Судья поднял глаза к потолку, а Шубин изобразил своими замечательными бровями изумленную почтительность: одну выгнул, другую приопустил. Род князей Черкасских при новом царствовании вознесся высоко, стал из наипервых.

– Если сыщется, что княжна Лукерья убита зазорно, по какому-нито грешному делу, это всем Лычкиным потерька чести. Жених тогда помолвку разорвет, и выйдет князь-Борису совсем позор. А хуже позора разорение, потому что Лычкины в Смуту вовсе захудали. Одна у них надежда выправиться – на эту свадьбу. Князь Ахамашуков богат, у царя на виду. Вот Борис Левонтьевич меня и просит помочь, сыскать дело поскорей, без волокиты.

– Понятно, Степан Матвеевич, – расправил плечи, как орел крылья, Шубин. – Душегубство сыщу, княжну обелю. Отменять свадьбу будет не с чего.

– Дурак! – снова осерчал Проестев. – Держу тебя только за расторопность! Мне правда нужна, а не княжну обелить. За кривду с меня государь спросит, а пуще того Черкасские. Если потом что выплывет, они за потерьку чести не с Лычкина, а с меня взыщут.

– Само собой сыщу правду, батюшка, – вроде как даже обиделся Кузьма. – Нешто я службы не знаю?

Однако про себя подумал: ага, рассказывай, нужна тебе правда.

Дело выходило непростое, тонкое. И ладно. Только на таких делах себя и можно показать.

Неожиданно быстрым, мухоловным движением судья выпростал из-за пояса руку, ухватил подьячего за ухо, притянул к себе, прошептал:

– Давай, Шубин, рой землю. Вызнай всё доподлинно. Сыщи и представь злодея.

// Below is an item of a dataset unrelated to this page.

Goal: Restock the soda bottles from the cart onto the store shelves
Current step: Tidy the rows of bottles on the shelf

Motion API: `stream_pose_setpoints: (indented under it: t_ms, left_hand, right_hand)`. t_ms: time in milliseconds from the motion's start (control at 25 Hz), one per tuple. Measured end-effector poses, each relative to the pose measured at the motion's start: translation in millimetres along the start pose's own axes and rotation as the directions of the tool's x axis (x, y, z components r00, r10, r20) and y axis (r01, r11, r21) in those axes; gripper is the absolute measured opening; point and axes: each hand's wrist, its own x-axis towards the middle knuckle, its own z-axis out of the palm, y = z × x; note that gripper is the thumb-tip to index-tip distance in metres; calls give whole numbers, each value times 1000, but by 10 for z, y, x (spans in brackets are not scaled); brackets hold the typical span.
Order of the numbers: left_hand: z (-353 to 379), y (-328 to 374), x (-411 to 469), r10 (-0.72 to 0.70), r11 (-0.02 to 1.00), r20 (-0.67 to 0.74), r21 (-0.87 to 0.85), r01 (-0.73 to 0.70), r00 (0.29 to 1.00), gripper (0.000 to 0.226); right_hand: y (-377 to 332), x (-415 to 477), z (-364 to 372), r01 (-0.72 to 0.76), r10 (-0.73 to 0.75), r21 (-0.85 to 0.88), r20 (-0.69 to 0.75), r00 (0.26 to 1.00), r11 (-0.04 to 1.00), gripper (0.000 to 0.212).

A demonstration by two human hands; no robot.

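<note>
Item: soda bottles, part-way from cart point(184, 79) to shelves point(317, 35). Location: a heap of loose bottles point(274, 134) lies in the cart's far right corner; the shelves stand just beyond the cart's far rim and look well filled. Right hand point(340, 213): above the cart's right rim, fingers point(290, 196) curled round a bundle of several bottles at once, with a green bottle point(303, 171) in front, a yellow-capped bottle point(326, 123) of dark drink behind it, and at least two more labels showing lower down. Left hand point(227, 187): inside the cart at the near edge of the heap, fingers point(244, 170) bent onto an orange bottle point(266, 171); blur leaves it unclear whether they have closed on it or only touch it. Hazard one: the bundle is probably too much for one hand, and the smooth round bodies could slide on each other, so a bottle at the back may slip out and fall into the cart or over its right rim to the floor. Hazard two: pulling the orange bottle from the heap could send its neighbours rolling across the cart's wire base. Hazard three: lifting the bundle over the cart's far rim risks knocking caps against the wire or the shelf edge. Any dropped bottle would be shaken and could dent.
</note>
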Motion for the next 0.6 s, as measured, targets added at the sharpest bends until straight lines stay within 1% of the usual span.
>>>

Кузьма вылетел из Казенной, как ядро из пушки. Прорысил через избу, провожаемый любопытными взглядами приказных, однако за дверью, в сенях, приостановился, поправил кушак, надел шапку и на крыльцо вышел задумчивый, важный.

Там внизу, под лестницей, отдельно от просителей, толпились ярыги – служебная мелкота, кормившаяся без жалования, поденно. Коли есть какая надоба, исполни и получи копейку-полторы; коли надобы нет, живи так.